We performed further analyses on Amhara, our representative population, in order to detect in the unassigned sequences (X and Y components) whether important signal were lost in the deconvolution process. We compared our test populations with the f4 statistic using this format: A,B,Test,O. As Test populations we used: Ethiopians whole genome sequences, NAF genomes, Ethiopians_J, where “J” stands for “Joint”. The Joint individuals, created for each population with sizeable Eurasian contribution (Amhara, Oromo, Ethiopian Somali and Wolayta), are built as a synthetic population made of the NAF and AF sequences refined by the Viterbi algorithm that passed the fbk 90% threshold, and thus not yielding the unassigned segments. We then added the X segments to NAF to test whether the unassigned component would give different results from the Non-African component NAF alone, which would indicate presence of biases in the deconvolution step. As A and B we used the possible proxy populations that may have contributed to the admixture: Levant_N, Anatolia_N, Levant_ChL. We modelled the NAF along the X component with qpAdm, using the same Left and Right populations used for the main analyses to investigate how the X component can be modelled and if the NAF with the addition of X could be modelled as the Non African component, which could indicate no bias.

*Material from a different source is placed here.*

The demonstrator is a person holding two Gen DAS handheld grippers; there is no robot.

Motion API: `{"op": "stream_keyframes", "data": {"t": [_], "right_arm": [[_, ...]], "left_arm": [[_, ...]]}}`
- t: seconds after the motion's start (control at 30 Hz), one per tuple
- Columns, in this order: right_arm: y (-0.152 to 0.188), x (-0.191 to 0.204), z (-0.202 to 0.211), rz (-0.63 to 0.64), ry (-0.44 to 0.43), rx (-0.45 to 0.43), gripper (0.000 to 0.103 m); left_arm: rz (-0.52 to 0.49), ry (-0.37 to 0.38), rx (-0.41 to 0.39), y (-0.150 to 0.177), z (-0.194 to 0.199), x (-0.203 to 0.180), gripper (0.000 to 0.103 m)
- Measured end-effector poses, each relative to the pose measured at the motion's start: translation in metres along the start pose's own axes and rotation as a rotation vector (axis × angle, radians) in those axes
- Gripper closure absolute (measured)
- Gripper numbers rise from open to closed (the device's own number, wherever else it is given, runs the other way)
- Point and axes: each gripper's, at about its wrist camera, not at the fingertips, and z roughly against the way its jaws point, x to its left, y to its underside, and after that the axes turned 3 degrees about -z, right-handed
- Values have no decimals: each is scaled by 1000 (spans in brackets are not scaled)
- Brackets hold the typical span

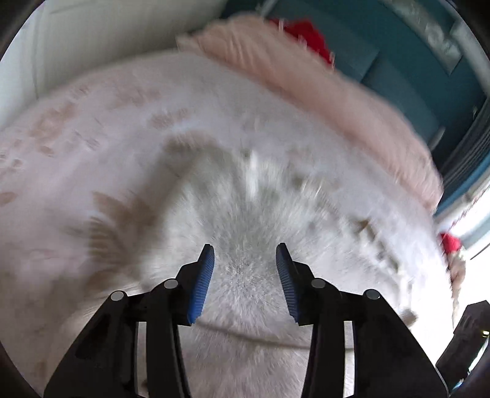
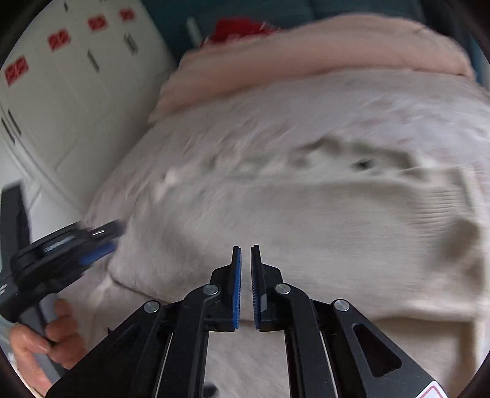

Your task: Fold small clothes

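**A:** Start at the left gripper (image 1: 245, 260): its blue ribbed fingertips (image 1: 203, 281) stand well apart, nothing between them, and they point straight down at a fuzzy white knit garment (image 1: 245, 214) lying just beneath.

**B:** And the right gripper (image 2: 246, 269)?

**A:** Nearly closed. Only a thin slit shows between its blue pads (image 2: 236, 290), and I see no cloth pinched in it. It hovers over the same soft garment, cream-grey from this side (image 2: 275, 214), near the folded lower edge.

**B:** The left one shows in that view too?

**A:** Yes, at the far left, the left gripper (image 2: 101, 242) with the person's left hand (image 2: 46, 336) on its handle, its tips at the garment's side edge. Motion blur hides whether it touches.

**B:** How will this thing handle?

**A:** I'd judge light, limp and plush. It won't hold a crease on its own and will sag from any single hold. The pile should grip the ribbed pads well, so slipping looks unlikely. Best holds are the hems or corners, one per gripper, pinching through both layers.

**B:** Count it up.

**A:** Two grippers. One white garment under them, spread on a pale pink patterned bedspread (image 1: 61, 137). One rolled pink fluffy blanket (image 1: 306, 76) behind it, and one red cloth (image 2: 242, 29) peeking out beyond that. A white cupboard with four red stickers (image 2: 58, 39) stands beside.
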Motion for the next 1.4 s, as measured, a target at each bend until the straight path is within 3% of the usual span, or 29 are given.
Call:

We also explored the impact on our results of the proxy populations chosen for the ancestry deconvolution step and of the deconvolution software itself. Starting from our initial Gumuz-CEU pair of proxies, we used PCAdmix as described to deconvolute Ethiopians using CEU-YRI and Gumuz-Druze as alternative pairs of proxies. On one hand, YRI (Yoruba from Ibadan, Nigeria), a Western African population, was chosen to maximize the distance of the African proxy to the population that was likely involved in the admixture event. On the other hand Druze, a Levantine population showing little or no sign of recent African admixture[48], was chosen to minimize the distance from the true West Eurasian source. We then applied the same set of f4 tests using these newly obtained NAF components and showed no qualitative difference from our previous results. Once shown the reliability of Gumuz-CEU as a proxy pair, we also performed the deconvolution with ELAI[8], a novel software shown to outperform several other deconvolution approaches. We run ELAI 10 times and averaged the results, setting 100 generations as admixture time, based on Pagani and collaborators[1,7], and 20 EM steps according to the manual. We retained the genomic regions assigned to NAF and, also in this case, replicated our f4 results showing that neither the choice of population proxies nor the deconvolution software are introducing perturbations capable of qualitatively altering our conclusions.